Джилас в меньшей степени, чем Ранкович, был готов поверить этим заверениям, тем более что исходили они от черногорца, а черногорцы, как известно, склонны к патетике и истеричности. Однако парень храбро воевал в годы войны и его отпустили.
Когда через несколько дней об этом рассказали Тито, он остался весьма доволен и высказался следующим образом о доблести, снисходительности и терпимости:
Мы не должны превращаться в сектантов. Нельзя руководствоваться лишь подозрениями, как это делают русские, и уничтожать своих товарищей. Надо дать нашим товарищам возможность убедиться в ошибочности своих взглядов. Возьмите, например, этого летчика – он готов отправиться завтра в свой последний полет, если это будет нужно. Мы же пока еще выступаем в роли сектантов[395].
Через несколько дней вышеупомянутый летчик совершил попытку сбежать в Албанию, использовав ручные гранаты и автомат в бою с пограничниками, которые застрелили его.
Самый главный оставшийся в живых информбюровец, Сретен Жуйович, пробыл в тюрьме без всякого суда вплоть до 1950 года, когда Джилас и Ранкович выступили с ходатайством о его освобождении. Сначала они отправили ему стенограмму одного из судебных процессов, проходивших в Восточной Европе, на котором коммунистов обвиняли в сговоре с Тито, нацеленном на реставрацию капитализма. Кроме того, удовлетворили и личную просьбу Жуйовича – передали ему полную подшивку номеров «Борбы», вышедших за время его заключения.
«Курс чтения» заставил Жуйовича понять, что он напрасно осудил Тито, а когда Джилас и Ранкович навестили его в тюрьме, он тепло приветствовал их и даже добровольно вызвался направить в «Борбу» письмо с покаянием.
Его выпустили из тюрьмы, восстановили в партии и в 1976 году, когда он скончался, устроили ему похороны со всеми военными почестями[396].
Тито проявил к Жуйовичу снисхождение, но все-таки отправил тысячи информбюровцев в концлагерь на Голы оток (Голый остров), неподалеку от города Сеня, что в северной Адриатике. Начиная с 1948 года и вплоть до 1950-х годов около 12 тысяч мужчин, а также небольшое число женщин были морем отправлены на этот негостеприимный скалистый остров, где они добывали в каменоломнях мрамор.
Лагерный принцип заключался в том, чтобы заставить узников завоевать право на освобождение, что предполагало, помимо прочего, и признание предъявленных обвинений, и покаяние в прегрешениях.
Всех новоприбывших подвергали избиениям, сопровождавшимся моральными издевательствами. К заключенным не допускались посетители, а родственникам даже не сообщали о местонахождении их близких. Им просто говорили, что «отец уехал в командировку». Все выпущенные с Голого острова на волю давали клятву хранить молчание под страхом возвращения обратно. Даже когда коммунизму в Югославии пришел конец, ветераны Голого острова весьма неохотно вспоминали о своем кошмарном прошлом.

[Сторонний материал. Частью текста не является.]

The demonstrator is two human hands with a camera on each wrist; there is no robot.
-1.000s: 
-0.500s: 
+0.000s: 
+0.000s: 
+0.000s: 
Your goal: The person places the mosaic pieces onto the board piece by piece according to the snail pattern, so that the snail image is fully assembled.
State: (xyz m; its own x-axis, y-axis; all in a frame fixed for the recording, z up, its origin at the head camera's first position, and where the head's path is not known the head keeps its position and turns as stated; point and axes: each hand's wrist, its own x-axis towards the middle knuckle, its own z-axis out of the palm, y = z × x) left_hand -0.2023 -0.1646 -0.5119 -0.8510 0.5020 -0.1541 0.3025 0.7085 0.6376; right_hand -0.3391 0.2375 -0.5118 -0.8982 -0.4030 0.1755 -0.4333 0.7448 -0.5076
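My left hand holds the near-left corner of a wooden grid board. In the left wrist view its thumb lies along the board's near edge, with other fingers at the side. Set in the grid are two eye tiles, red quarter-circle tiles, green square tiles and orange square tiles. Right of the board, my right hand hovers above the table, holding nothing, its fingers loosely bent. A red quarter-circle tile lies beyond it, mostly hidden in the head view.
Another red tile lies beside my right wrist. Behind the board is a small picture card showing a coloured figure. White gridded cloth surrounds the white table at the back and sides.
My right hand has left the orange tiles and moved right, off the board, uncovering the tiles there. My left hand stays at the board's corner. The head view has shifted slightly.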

Тито учредил лагерь на Голом острове при содействии Ранковича, хотя даже Ранкович не знал о том, что же там в действительности происходило. По признанию Джиласа, он неоднократно слышал, как Тито восклицал в 1948 году:
«В тюрьму его! Отправить в лагерь! Что же можно от него ожидать, если он выступает против своей партии?»
О кошмарах Голого острова не ведали даже некоторые партийные функционеры самого высокого ранга, пока там в 1953 год не побывал генерал-партизан и романист Добрица Чошич. Вернулся он в состоянии ужаса.
После этого условия были немного улучшены. Но даже о самом факте существования лагеря в Югославии не было известно вплоть до отставки Ранковича[397].
Хотя лагерь на Голом острове и не являлся лагерем смерти, подобно Ясеновацу, он, тем не менее, до сих пор остается позорным пятном на биографии Тито – так же как массовое истребление сербов и словенцев, которых в 1945 году в его руки передали англичане.
Период, последовавший за разрывом с Россией, был ужасным для югославских коммунистов и мрачным для всего остального населения страны, особенно крестьянства.
Тито был сильно уязвлен обвинениями Информбюро в ревизионизме и намерении реставрировать капитализм, поэтому он решил перещеголять Сталина в сталинизме – доказать, что он святее папы римского. Пятилетний план следовало доводить до конца.
И действительно, Борис Кодрич, глава комиссии по федеральному планированию, обвинил Хебранга и Жуйовича – своих предшественников в руководстве индустрией – в саботаже и намеренном сдерживании темпов социалистического строительства. Их обвинили также в пропаганде преимуществ частного предпринимательства[398].